TASK DIRECTIONS —
Starting with the opening line of the material, restate every line word for word, and end on the line containing "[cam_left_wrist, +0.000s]".

THE RECORDS —
----------------------------------------
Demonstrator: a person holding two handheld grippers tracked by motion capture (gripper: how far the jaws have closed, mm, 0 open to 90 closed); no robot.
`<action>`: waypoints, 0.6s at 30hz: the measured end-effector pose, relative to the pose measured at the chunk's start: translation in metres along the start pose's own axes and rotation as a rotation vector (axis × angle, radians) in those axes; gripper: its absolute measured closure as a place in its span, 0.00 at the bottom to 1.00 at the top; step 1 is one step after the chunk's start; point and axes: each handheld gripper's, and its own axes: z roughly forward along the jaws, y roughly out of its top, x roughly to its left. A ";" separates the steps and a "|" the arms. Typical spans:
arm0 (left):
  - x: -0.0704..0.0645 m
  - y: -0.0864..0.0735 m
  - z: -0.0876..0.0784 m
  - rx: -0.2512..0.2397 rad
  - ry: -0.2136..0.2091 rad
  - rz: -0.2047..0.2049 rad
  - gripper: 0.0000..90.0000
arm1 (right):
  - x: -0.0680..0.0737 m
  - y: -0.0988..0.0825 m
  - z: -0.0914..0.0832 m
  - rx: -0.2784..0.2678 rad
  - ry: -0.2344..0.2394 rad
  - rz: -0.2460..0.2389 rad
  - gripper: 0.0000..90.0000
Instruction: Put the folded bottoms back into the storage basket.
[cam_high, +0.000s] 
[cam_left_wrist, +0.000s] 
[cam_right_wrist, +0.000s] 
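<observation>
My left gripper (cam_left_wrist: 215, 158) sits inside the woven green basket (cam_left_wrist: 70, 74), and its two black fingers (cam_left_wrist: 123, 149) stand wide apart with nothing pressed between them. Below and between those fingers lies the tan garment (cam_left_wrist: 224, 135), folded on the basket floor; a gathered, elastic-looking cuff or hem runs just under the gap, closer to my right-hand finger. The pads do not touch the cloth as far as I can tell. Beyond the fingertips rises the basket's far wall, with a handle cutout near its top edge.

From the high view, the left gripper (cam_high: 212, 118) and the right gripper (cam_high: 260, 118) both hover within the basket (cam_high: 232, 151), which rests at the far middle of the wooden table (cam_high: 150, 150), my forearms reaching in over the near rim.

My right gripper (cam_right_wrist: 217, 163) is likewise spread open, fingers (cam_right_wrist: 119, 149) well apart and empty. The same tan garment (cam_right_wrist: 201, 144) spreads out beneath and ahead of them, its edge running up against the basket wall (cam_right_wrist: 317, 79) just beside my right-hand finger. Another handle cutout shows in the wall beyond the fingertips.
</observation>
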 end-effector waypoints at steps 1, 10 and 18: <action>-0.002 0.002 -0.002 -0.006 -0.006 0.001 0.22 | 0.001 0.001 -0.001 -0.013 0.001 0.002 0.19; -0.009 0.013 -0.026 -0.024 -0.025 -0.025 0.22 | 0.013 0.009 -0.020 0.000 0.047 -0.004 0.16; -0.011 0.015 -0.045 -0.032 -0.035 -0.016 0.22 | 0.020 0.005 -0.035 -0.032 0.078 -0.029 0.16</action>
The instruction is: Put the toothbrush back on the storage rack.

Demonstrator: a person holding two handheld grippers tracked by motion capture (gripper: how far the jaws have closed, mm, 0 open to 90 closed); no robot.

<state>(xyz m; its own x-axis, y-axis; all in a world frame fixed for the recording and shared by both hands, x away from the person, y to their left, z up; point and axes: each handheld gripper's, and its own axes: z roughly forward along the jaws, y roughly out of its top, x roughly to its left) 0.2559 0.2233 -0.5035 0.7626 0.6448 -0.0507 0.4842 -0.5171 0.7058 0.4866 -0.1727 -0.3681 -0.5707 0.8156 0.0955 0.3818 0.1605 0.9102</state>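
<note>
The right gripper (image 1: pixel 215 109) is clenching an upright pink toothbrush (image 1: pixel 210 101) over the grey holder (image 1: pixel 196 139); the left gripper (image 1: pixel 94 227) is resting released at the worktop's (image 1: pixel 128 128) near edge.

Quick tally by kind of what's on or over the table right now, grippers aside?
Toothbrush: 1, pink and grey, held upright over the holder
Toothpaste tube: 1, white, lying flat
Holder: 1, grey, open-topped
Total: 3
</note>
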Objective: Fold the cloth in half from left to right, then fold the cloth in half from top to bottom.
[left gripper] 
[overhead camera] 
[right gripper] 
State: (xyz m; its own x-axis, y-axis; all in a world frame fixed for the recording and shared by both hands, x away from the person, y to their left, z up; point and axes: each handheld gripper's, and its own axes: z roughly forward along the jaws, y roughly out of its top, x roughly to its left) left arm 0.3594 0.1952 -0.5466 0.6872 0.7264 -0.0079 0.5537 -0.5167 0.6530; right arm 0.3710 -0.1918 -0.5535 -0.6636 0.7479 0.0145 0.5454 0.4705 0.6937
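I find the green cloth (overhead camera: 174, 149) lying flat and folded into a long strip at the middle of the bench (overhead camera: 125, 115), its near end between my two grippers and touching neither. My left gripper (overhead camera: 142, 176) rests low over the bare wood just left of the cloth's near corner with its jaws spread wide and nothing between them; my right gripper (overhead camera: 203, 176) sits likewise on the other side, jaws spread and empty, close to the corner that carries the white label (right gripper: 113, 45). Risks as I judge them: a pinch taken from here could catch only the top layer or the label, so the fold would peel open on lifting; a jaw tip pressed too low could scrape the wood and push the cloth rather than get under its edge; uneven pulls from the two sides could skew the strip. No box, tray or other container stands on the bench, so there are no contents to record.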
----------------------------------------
ANSWER SECTION —
Demonstrator: a person holding two handheld grippers tracked by motion capture (gripper: how far the jaws have closed, mm, 0 open to 90 closed); no robot.
`<action>`: waypoints, 0.6s at 30hz: the measured end-effector pose, relative to the pose measured at the chunk's start: translation in metres along the start pose's own axes and rotation as a rotation vector (axis × angle, radians) in those axes; gripper: its absolute measured closure as a place in its span, 0.00 at the bottom to 1.00 at the top; step 1 is one step after the chunk's start; point and axes: each handheld gripper's, and its own axes: z roughly forward along the jaws, y roughly out of its top, x roughly to its left. A ";" separates the steps and a "|" the arms. Typical spans:
arm0 (left):
  - x: -0.0704..0.0645 m
  - y: -0.0864..0.0735 m
  - z: -0.0876..0.0784 m
  - rx: -0.2512..0.2397 rad
  - ry: -0.2136..0.2091 rad
  - rz: -0.2047..0.2049 rad
  - gripper: 0.0000..90.0000
arm1 (right):
  - x: -0.0680..0.0737 m
  - y: -0.0988..0.0825 m
  - z: -0.0914..0.0832 m
  - rx: -0.2784..0.2678 rad
  - ry: -0.2344..0.2394 rad
  - rz: -0.2460..0.2389 rad
  - gripper: 0.0000..90.0000
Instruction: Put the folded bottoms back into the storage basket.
[cam_high, +0.000s] 
[cam_left_wrist, +0.000s] 

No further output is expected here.